- **PROBLEM TO WORK ON**:
Would you extract the whole listing below and retype it exactly?
———
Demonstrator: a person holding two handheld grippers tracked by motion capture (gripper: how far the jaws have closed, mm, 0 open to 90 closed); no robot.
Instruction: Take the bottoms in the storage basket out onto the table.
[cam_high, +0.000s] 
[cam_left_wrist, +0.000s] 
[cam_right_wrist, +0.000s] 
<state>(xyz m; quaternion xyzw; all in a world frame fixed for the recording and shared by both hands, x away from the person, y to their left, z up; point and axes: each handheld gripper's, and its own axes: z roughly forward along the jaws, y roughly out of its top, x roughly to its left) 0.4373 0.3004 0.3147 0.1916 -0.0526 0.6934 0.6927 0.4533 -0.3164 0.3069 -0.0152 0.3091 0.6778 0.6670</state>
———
- **COMPLETED EXERCISE**:
Demonstrator: a person holding two handheld grippers tracked by motion capture (gripper: how far the jaws have closed, mm, 0 open to 90 closed); no robot.
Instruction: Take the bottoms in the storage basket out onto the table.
[cam_high, +0.000s] 
[cam_left_wrist, +0.000s] 
[cam_right_wrist, +0.000s] 
<state>(xyz m; quaternion xyzw; all in a world frame fixed for the recording and shared by both hands, x away from the person, y to their left, z up; point and axes: each handheld gripper's, and its own axes: z roughly forward along the jaws, y roughly out of its top, x roughly to its left) 0.4373 0.3004 0.3147 0.1916 -0.0526 0.6934 0.6927 0.4533 -0.3164 0.3069 -0.0152 0.3091 0.6778 0.6670</state>

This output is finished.